On October 25, 1918, Prime Minister Robert Borden appointed Mignault to fill the vacancy created by Charles Fitzpatrick's resignation. Snell and Vaughan describe his appointment as strong, bringing scholarly depth and 40 years of legal practice. Others considered for the vacancy included Justice Minister Charles Doherty, Eugène Lafleur, and Louis-Philippe Pelletier.

As a judge on the Supreme Court of Canada, Mignault also had a key role in countering a long-standing centralising tendency in Canadian private law, and in increasing the Court's sensitivity to the subtleties of Québec's legal tradition. Mignault saw Québec private law as "surtout fille de la France coutumière" (particularly the heir of French pre-revolutionary customary law), yet also a meeting place for a diversity of philosophical and cultural approaches.

In the Persons case, Mignault in separate reasons from Chief Justice Anglin, agreed that women were not persons for the purpose of appointment to the Senate of Canada. Rather than Anglin's narrow originalist interpretation of the framer's intent for the Constitution Act, 1867, Mignault argued summoning women to the Senate was a "grave constitutional change" that required approval by the Imperial Parliament.
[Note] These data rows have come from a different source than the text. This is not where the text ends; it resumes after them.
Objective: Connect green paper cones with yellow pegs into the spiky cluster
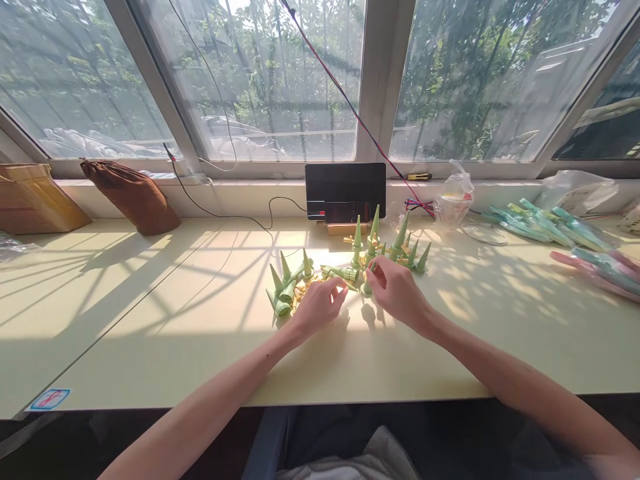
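At frame centre, on the table (pixel 200 360): left hand (pixel 320 305), thumb and fingers curled close, contents, if any, not discernible from where I stood; right hand (pixel 397 288), fingers pinched on one green cone (pixel 367 289). Left of centre: further cones (pixel 277 281), yellow pegs (pixel 300 291) among them. Right of centre: upright cones (pixel 401 233). Upper centre: one tablet (pixel 345 185). Upper left: one brown bag (pixel 131 198). Far right: plastic packets (pixel 550 223).

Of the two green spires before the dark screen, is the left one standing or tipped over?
Standing: the left spire points straight up before the dark screen.
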Demonstrator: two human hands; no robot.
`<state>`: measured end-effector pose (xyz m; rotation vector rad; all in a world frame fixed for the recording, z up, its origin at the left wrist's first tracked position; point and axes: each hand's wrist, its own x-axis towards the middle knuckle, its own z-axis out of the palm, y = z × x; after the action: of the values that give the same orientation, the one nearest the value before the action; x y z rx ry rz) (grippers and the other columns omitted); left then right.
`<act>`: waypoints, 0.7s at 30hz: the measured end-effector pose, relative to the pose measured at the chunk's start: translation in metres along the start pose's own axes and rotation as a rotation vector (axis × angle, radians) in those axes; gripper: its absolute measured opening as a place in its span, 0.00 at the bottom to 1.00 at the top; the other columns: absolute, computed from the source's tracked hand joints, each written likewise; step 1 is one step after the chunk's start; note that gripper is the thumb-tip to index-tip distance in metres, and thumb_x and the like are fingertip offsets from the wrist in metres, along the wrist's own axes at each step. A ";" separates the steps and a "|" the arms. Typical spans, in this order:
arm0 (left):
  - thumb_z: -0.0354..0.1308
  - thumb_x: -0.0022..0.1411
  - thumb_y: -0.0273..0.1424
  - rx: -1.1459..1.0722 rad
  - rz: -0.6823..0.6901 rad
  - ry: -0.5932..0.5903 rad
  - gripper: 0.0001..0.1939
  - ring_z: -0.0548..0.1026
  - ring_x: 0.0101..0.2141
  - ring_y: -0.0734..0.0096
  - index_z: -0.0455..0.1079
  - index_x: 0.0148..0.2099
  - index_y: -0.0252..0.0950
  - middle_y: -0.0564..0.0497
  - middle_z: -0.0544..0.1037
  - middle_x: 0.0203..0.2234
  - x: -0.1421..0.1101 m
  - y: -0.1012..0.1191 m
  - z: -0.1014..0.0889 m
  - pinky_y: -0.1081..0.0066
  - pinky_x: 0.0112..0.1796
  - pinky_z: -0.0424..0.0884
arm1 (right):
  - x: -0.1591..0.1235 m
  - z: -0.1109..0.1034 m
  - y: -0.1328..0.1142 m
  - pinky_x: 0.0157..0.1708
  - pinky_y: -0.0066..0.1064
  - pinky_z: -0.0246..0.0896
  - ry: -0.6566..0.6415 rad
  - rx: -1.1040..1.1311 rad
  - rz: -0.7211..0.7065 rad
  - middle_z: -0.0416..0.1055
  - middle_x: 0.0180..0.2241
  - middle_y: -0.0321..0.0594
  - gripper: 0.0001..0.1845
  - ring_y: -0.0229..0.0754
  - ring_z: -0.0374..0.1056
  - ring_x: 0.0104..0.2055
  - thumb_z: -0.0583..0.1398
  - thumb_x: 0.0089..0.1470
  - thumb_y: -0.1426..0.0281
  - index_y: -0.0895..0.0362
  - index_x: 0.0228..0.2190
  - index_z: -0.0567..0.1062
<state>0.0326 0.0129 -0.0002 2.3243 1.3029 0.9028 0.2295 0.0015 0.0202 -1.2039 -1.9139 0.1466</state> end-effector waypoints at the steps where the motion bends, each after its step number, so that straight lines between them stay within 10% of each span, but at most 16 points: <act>1: 0.52 0.66 0.31 0.003 0.000 -0.001 0.09 0.68 0.21 0.73 0.73 0.37 0.37 0.55 0.74 0.19 0.000 0.000 0.000 0.72 0.28 0.61 | 0.001 -0.002 0.002 0.24 0.27 0.51 -0.024 -0.021 0.019 0.61 0.21 0.32 0.06 0.35 0.57 0.21 0.54 0.61 0.71 0.56 0.31 0.65; 21: 0.52 0.63 0.28 0.002 -0.015 -0.037 0.09 0.65 0.19 0.75 0.73 0.36 0.36 0.57 0.70 0.16 -0.001 0.000 0.003 0.74 0.26 0.59 | -0.004 0.008 0.013 0.18 0.28 0.49 -0.137 -0.093 0.088 0.61 0.19 0.32 0.07 0.37 0.58 0.18 0.50 0.62 0.73 0.58 0.39 0.67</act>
<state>0.0342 0.0118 -0.0029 2.3188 1.3048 0.8507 0.2335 0.0077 0.0068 -1.3719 -2.0046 0.1932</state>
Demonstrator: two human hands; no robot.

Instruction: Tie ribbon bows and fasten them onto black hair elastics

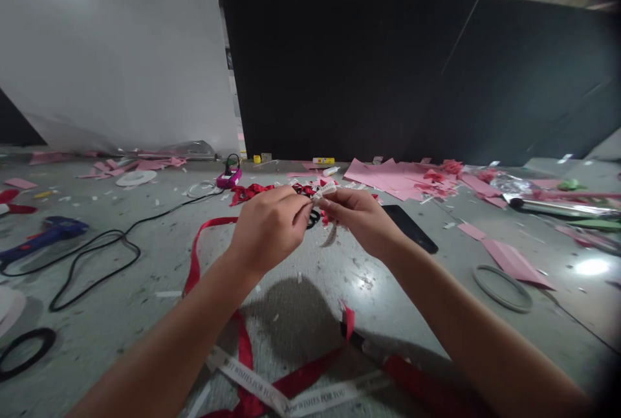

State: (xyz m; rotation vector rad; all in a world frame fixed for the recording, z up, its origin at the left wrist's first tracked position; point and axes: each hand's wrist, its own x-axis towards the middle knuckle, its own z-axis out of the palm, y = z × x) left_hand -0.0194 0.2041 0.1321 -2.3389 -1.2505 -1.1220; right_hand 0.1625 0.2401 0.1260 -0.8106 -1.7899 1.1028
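Observation:
Above the middle of the grey worktop, my left hand (pixel 272 224) and my right hand (pixel 361 219) meet, fingertips pinched together. Between them is a white printed ribbon (pixel 326 191), folded into a small bow or loop, its tail hanging below my right fingers. Red ribbon bits (pixel 252 193) lie behind my left hand. A long red ribbon (pixel 195 256) runs down past my left forearm. Close to me, a white ribbon printed "BEST WISHES FOR YOU" (pixel 252 382) lies across red ribbon. A black ring-shaped handle (pixel 314 217) shows partly beneath my fingers.
A blue glue gun (pixel 53 231) with a black cord (pixel 138 251) lies left, near a magenta power block (pixel 229 177). Pink paper (pixel 378 178) is spread at the back right. A flat black phone-like slab (pixel 410 227) and a grey ring (pixel 502 288) lie right. Panels stand behind.

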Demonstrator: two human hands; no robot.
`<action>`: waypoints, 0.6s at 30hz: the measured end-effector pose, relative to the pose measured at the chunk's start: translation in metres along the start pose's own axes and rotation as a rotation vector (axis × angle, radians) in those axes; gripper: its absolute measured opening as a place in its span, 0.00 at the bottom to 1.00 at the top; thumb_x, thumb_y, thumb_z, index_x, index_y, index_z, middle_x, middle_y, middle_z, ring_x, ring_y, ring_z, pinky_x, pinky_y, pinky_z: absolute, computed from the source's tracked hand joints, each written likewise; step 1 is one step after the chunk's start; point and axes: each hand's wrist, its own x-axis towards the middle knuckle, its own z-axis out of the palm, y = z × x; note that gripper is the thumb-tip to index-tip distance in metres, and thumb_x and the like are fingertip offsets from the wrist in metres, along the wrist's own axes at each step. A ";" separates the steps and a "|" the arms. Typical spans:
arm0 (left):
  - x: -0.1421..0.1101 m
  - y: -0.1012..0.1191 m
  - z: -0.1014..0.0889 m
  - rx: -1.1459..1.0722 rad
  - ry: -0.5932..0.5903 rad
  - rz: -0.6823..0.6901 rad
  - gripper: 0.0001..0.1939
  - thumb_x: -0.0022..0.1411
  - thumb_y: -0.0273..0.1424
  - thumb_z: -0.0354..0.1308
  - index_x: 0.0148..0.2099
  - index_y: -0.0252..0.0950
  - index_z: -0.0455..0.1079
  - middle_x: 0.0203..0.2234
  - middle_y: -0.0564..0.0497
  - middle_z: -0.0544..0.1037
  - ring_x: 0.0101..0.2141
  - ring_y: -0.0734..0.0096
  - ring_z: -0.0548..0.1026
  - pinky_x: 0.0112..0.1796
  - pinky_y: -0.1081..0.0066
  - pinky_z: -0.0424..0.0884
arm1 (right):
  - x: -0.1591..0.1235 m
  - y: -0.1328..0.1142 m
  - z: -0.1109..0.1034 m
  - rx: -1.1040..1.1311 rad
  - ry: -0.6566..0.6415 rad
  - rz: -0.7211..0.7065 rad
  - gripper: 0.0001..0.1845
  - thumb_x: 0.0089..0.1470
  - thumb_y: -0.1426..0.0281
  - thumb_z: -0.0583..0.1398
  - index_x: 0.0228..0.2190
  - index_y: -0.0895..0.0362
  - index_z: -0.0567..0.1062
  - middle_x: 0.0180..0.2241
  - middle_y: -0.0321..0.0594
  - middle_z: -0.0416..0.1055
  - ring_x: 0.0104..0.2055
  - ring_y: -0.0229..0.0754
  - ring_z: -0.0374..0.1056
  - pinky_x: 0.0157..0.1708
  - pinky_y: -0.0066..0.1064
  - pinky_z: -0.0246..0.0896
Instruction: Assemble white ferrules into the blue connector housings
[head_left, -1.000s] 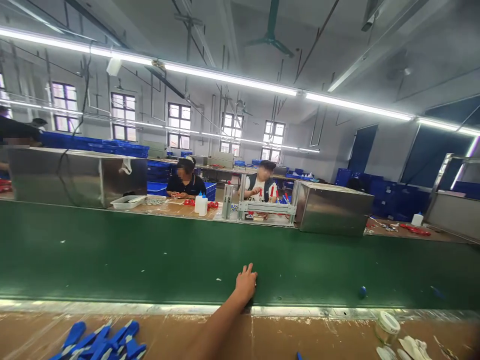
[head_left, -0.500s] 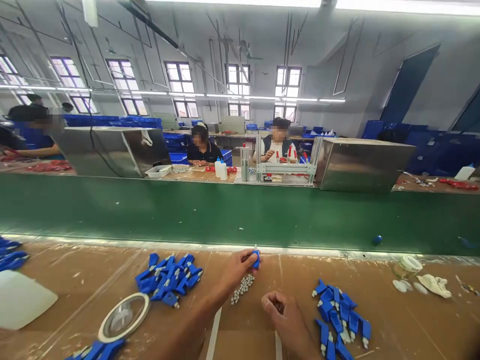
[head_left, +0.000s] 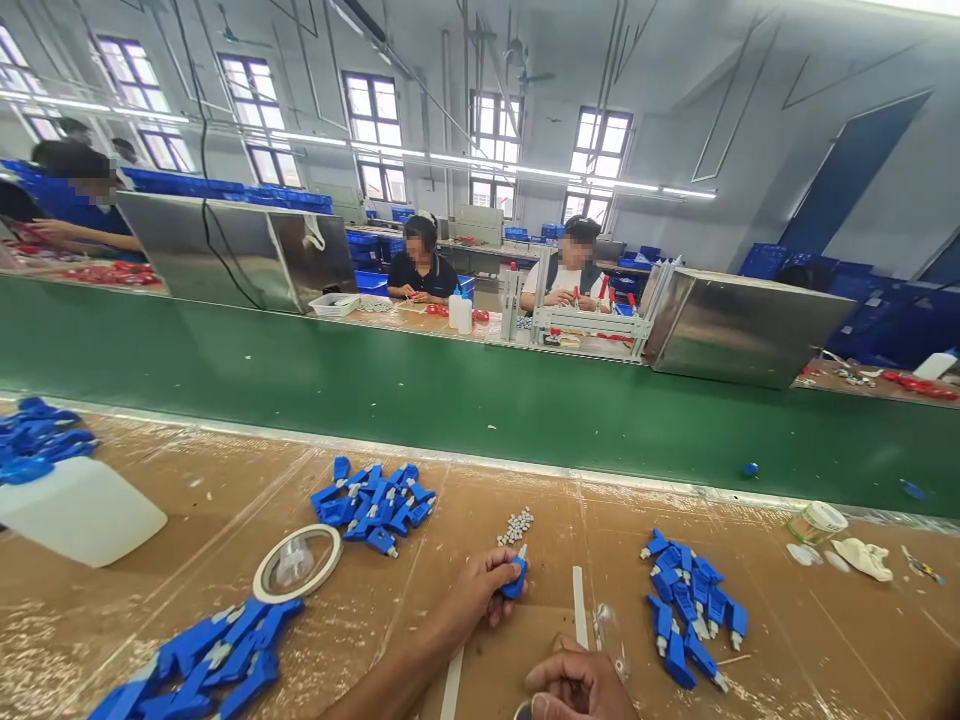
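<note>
My left hand [head_left: 484,590] is closed on a small blue plastic part [head_left: 516,578] with a pale tip, held just above the brown worktable [head_left: 810,650]. A small heap of tiny white pieces [head_left: 516,526] lies right beyond it. My right hand [head_left: 577,688] sits at the bottom edge with its fingers curled in; what it holds, if anything, is hidden. A pile of blue parts [head_left: 690,605] lies to its right and another pile of blue parts [head_left: 373,500] lies left of centre.
A green conveyor belt [head_left: 450,390] runs across beyond the table, with a blue ball [head_left: 750,469] on it. A tape ring [head_left: 298,562], a white container [head_left: 82,510] and more blue parts [head_left: 202,660] lie at left. Two people sit opposite behind steel boxes [head_left: 742,325].
The view tipped down from the belt to the table. My left hand drew back from the belt edge, now gripping a blue part nearer me. My right hand came into view.
</note>
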 end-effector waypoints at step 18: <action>-0.016 0.001 0.000 -0.247 -0.133 -0.059 0.24 0.44 0.43 0.72 0.36 0.31 0.70 0.28 0.47 0.79 0.26 0.74 0.76 0.25 0.78 0.65 | -0.005 -0.028 -0.010 -0.162 0.016 -0.100 0.27 0.53 0.45 0.60 0.23 0.56 0.77 0.25 0.35 0.61 0.28 0.40 0.59 0.28 0.30 0.53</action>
In 1927, Parliament amended the Supreme Court Act to create a seventh position on the Court and set a mandatory retirement age of 75. Justice John Idington became the first to reach mandatory retirement, as he was 87 when the act came into force. Mignault became the second justice to reach the mandatory retirement age, resigning on his 75th birthday on September 30, 1929.

Supreme Court historians Snell and Vaughan note that Mignault was an example of the pitfalls of a mandatory retirement age, as he continued to be active and pulling his weight on the Court. There is no evidence the government was asked for, or considered an exemption to mandatory retirement for Mignault.

== Later life ==

In retirement, Mignault continued to publish scholary articles. He died on October 15, 1945, in Montreal. He is buried in Notre Dame des Neiges Cemetery. Parc Mignault in Montreal is named in his honour.

== Legacy ==

Snell and Vaughan describe Mignault as the Supreme Court's "first great defender of the civil law." During his time on the Court, a firm pattern for addressing civil law cases emerged, where previously the Court often used common law principles for these cases. As a justice, Mignault warned the Quebec judiciary and bar of the risk that applying English common law would have in subverting the distinctive nature of Quebec's civil law tradition. During their time on the Court together Mignault, together with Thibaudeau Rinfret were in the majority of 57 of 59 reported judgments on civil law cases at the Supreme Court, with Rinfret authoring 22 opinions and Mignault authoring 15. Mignault described this approach as the "purity of the Quebec law." In approaching these cases, Mignault focused on the language of the Civil Code and a linguistic analysis.

Mignault's judicial approach emphasized stare decisis, and he distrusted judge-made law, even within the context of the civil law of France permitting their judges to adapt the law to meet current social conditions. This resulted in a judicial approach that rejected creativity.